In April 2016, researchers from Imperial College London published pictures of the first brain scan of LSD effects. The study focused on the two known aspects of a psychedelics trip; the hallucinations and shift in consciousness. Under LSD, the different regions in the brain communicate, when they don’t normally do, in particular with the visual cortex, correlated with reduced blood flow in the ‘default mode’ neuronal network; which causes disintegration in the sense of self; ego-loss. “Before the 1960s, LSD was studied for its potential therapeutic uses, as were other hallucinogens” stated David Nutt –one of the study’s lead researchers- in an interview with Nature (International weekly journal of science), “for brain researchers, studying how psychedelic drugs such as LSD alter the normal brain state is a way to study the biological phenomenon that is consciousness.”
This study is one of many being conducted in universities across North America and Europe. Psychedelics are now getting serious attention and not taken lightly. A ‘psychedelic renaissance’ is echoing from columns in Psychology Today to a story in The New Yorker. In a video by WeAreChange, filmed at the 2015 Free Your Mind conference, Dennis McKenna –a ethnopharmocologist and trusted voice in the psychedelic subculture- said, in reply to whether he believes that there had been a progressing understanding of psychedelics: “there is a psychedelic renaissance right now, and I think that’s happening in part, because people sense we are in crisis, and they sense maybe ayahuasca or other psychedelics are the answer to this, in the sense that they help change hearts and minds.”

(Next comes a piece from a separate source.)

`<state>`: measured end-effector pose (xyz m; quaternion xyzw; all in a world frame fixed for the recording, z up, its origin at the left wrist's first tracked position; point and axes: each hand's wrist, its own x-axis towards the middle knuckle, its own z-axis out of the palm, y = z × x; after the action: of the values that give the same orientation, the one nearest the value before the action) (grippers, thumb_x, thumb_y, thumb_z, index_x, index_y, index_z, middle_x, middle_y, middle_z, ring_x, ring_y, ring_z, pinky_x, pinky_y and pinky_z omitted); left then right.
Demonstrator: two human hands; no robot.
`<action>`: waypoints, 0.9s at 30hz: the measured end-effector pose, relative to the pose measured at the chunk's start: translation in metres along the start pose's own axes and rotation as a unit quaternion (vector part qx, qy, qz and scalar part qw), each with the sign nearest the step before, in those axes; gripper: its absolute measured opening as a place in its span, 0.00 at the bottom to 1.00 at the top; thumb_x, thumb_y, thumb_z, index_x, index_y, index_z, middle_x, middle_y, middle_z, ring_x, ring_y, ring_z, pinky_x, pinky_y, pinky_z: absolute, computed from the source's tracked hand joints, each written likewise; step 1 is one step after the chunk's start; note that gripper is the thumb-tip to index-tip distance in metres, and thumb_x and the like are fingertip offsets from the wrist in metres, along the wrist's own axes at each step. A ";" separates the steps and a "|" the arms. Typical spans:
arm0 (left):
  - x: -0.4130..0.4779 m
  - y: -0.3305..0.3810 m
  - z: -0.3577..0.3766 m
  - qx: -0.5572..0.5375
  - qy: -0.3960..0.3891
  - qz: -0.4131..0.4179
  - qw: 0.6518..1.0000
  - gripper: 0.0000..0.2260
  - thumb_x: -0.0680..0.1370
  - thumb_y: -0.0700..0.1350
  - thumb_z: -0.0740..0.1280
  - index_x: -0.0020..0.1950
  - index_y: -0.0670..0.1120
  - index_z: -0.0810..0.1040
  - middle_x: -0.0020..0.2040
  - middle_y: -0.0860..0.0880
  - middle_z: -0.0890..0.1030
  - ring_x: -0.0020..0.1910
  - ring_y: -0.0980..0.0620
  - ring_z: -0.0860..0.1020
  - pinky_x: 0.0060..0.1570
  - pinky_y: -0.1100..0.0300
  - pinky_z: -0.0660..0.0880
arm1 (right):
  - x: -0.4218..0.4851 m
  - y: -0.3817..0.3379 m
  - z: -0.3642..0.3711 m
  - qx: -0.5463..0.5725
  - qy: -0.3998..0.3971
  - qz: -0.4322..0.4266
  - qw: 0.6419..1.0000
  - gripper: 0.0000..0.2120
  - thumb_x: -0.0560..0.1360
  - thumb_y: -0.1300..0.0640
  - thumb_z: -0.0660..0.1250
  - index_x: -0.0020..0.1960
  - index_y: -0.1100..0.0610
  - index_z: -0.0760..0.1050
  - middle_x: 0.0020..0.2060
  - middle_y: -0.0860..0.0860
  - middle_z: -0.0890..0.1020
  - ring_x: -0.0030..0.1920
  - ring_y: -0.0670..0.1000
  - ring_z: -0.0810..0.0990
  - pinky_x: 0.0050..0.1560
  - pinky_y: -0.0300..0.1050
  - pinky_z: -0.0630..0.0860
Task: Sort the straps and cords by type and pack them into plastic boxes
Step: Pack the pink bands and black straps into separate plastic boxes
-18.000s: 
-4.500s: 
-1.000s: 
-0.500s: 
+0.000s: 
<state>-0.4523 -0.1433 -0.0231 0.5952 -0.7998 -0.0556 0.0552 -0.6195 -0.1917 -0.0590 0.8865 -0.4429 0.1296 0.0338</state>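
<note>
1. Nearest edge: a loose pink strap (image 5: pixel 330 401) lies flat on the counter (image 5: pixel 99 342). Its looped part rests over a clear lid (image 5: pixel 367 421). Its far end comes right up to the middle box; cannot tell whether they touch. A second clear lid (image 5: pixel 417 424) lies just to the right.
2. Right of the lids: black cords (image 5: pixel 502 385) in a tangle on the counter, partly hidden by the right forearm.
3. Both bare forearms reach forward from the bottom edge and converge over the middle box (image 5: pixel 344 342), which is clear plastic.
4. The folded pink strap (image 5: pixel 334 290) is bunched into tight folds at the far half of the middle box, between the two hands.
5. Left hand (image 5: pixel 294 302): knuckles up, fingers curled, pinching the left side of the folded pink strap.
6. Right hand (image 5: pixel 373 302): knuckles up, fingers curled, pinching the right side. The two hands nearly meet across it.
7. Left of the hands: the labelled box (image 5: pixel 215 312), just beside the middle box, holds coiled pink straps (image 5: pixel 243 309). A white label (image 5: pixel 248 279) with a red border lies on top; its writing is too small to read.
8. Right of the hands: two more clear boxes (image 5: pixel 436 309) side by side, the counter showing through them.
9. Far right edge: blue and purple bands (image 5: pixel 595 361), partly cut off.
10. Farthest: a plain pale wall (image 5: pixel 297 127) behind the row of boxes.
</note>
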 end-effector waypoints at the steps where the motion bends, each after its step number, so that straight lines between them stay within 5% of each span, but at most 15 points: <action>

The usefulness of psychedelics is beyond just an interesting subject for scientific research, or simply as a religious sacrament. A psychedelic trip reminds us somehow that what we think we are or what we know is not the only thing there is, and that we are all, in a sense, part of the same thing. Mystical concepts like the Third Eye or higher consciousness, though reoccurring in the psychedelia subculture, are taken with a pinch of salt. In a sense, the whole concept of spirituality is reinvented in nonreligious terms by detaching the ideas from the beliefs surrounding them, into their raw form. Some may even argue that with the falling impact of religion, psychedelics might just be the next moral guidance. This is not to say that we may have finally found something we can excess without being harmed. We are at a relatively early stage in the discovery of both the human mind and the extent of psychedelics, and these substances have potential as tools to guide us in a whole new ocean that we know very little about.